The Uncle Daddy cartel has swiftly sold all its cocaine -- off-camera, thankfully, because that shit would have been very boring to watch -- and its members are celebrating back at the taxidermist's. Uncle Daddy lectures that they need to be smart about their finances, and have an expansion plan to put into motion after they take out the Russians and the Haitians. Jealously watching Uncle Daddy crow over how smart Clint is, Roller shares his idea: that they buy a Mexican food truck and deal out of it. Uncle Daddy squints that he's not going to mortgage the organization's future "on some goddamn amigo truck." "What about clinics?" says Clint. "We already got those, Warren Buffett," pouts Roller -- an impressively sick burn, given his mood. But Clint means rehab clinics: "Make money on both ends. Feed their addiction, and then we charge them to recover!" Leaving aside the fact that this country's entire health care system is essentially exactly as immoral and exploitative as this scheme -- which we surely all agree it is -- that's actually a pretty good idea. Though let's hope it's easier for them to recruit doctors to work there so they won't have to settle for ones who are as squirrelly as Dr. Ken. When you're clinging to sobriety with the last strength in your body, the face you want to help you through it is not...


...his. Anyway, Uncle Daddy says they'll need a location, and in another effort to displace Clint as Uncle Daddy's favourite, Roller says he knows a place.

Back to the bridal salon, where everyone is feeling herself.

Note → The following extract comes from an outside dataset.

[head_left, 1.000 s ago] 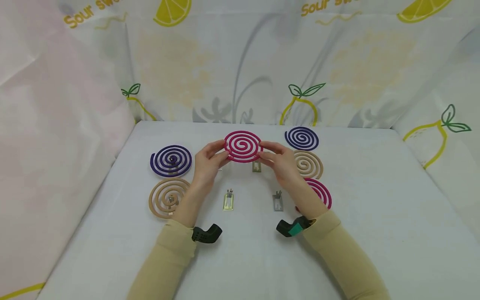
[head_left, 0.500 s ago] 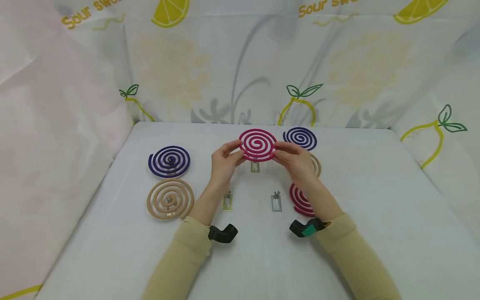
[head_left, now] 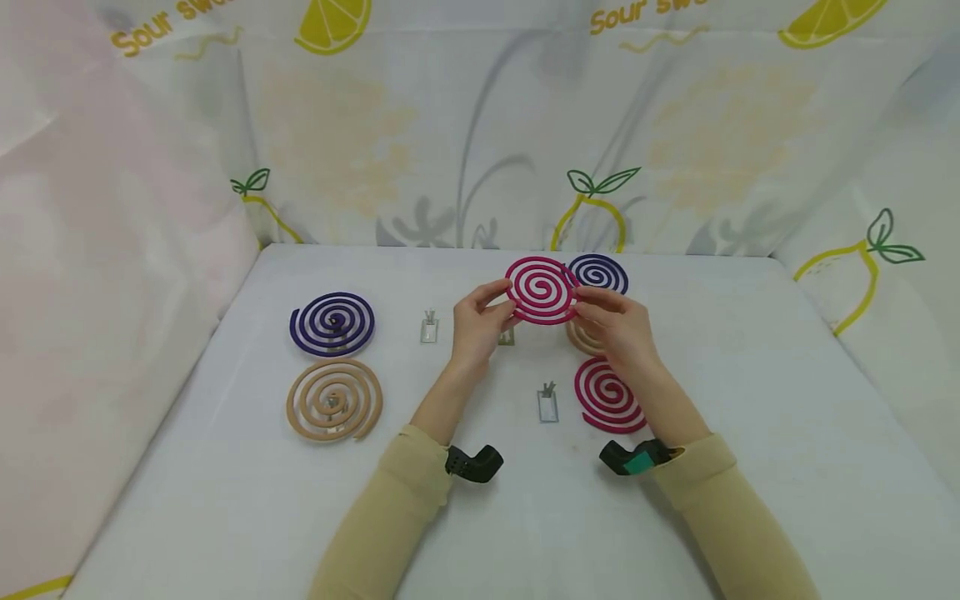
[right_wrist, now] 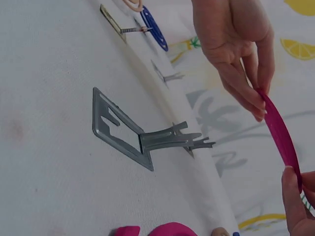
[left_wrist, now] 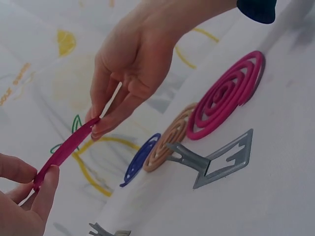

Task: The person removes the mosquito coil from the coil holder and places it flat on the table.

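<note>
Shifting rightward, the left hand (head_left: 476, 327) and right hand (head_left: 622, 327) pinch the raised pink coil (head_left: 542, 289), seemingly not yet set down.

At left on the counter (head_left: 750, 375) sit the far left coil (head_left: 333, 323) and, before it, the near left coil (head_left: 318, 404). At right, from far to near: the far right coil (head_left: 597, 273), middle right coil (head_left: 581, 340) and near right coil (head_left: 609, 396). Between these columns are two far stands (head_left: 429, 325), the near right stand (head_left: 548, 392) and near left stand (right_wrist: 121, 31). Above the counter, a raised coil (head_left: 541, 287) is between left hand (head_left: 480, 323) and right hand (head_left: 618, 327).
</note>
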The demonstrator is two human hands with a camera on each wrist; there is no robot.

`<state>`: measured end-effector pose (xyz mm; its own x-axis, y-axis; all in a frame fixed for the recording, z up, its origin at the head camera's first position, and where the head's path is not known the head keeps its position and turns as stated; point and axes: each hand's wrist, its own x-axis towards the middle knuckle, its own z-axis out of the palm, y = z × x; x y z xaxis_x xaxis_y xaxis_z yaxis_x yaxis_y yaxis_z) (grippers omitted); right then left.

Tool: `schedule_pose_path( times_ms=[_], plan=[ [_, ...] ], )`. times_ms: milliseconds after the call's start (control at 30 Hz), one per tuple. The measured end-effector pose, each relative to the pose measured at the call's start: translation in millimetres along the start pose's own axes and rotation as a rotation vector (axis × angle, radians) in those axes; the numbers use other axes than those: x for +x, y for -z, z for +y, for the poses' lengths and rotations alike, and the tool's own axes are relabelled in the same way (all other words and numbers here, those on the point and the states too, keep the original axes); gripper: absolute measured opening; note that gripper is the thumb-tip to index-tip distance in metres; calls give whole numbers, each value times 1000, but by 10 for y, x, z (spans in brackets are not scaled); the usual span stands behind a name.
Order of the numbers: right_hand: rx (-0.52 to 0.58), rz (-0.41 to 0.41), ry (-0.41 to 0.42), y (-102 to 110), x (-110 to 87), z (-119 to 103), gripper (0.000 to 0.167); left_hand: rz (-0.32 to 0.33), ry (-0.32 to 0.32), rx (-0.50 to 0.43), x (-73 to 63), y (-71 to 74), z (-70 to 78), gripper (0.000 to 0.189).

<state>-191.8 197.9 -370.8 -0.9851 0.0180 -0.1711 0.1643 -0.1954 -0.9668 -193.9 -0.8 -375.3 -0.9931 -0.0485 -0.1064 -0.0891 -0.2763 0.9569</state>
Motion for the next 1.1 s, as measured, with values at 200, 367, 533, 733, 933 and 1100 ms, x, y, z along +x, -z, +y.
schedule_pose_path(
  times_ms=[200,367,533,733,933,1100],
  plan=[
    [14,9,16,110,29,-21,36,-8,-2,-5,32,-115,-57,33],
    [33,34,18,186,69,-47,32,-2,-3,-12,52,-225,-75,33],
    [67,44,26,253,101,-71,24,13,1,-49,80,-323,-96,32],
    [83,57,40,321,153,-89,15,27,-6,-77,128,-424,-121,32],
    [139,61,56,386,220,-111,16,45,-10,-110,182,-545,-130,34],
    [174,58,74,464,270,-148,16,69,-3,-89,234,-670,-132,36]
  ],
)
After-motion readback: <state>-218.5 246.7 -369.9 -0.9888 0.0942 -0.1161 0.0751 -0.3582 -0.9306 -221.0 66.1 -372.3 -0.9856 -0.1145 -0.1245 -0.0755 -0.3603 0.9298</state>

Literally, in Desna's case, as she tries on a stunning rose gold sequined bridal jumpsuit with a keyhole cutout on the bodice. Quiet Ann has opted for an electric blue tuxedo with matching fedora. Jenn would legit fit right in on the red carpet at the Oscars in her draped forest green satin number; Jenn Lyon should seriously just commit to wearing this shade all the time in her daily life. Virginia's mini-dress echoes Desna's jumpsuit colour story, but with feathers and paillettes, and is actually a modest length relative to what we normally see her in. "ENOUGH," Madame finally snaps, bringing the fashion show to an abrupt halt. "This is all inappropriate. Inappropriate."

I never would have pegged Madame for an old-school Conan O'Brien fan, but here we are. Madame snits that what Desna's modeling isn't even a wedding look: "That is for the DragCon! For de-- de RuPaul!" "Booboo, that's a compliment?" says Jenn, CORRECTLY. (Madame is obviously a Drag Race viewer if she knows that the keyhole detail would accommodate a silicone breastplate.) Desna says she thought it was "a bold choice for a bold woman," which Madame would appreciate. "I appreciate tradition," growls Madame. She points to a rack and orders Desna, "Try on that gown....NOW." BITCH, JUST TRY ON WHATEVER GOWN SHE WANTS THAT YOU DIDN'T SET ON FIRE, ARE YOU TRYING TO SELL THIS FAKE WEDDING OR NOT?!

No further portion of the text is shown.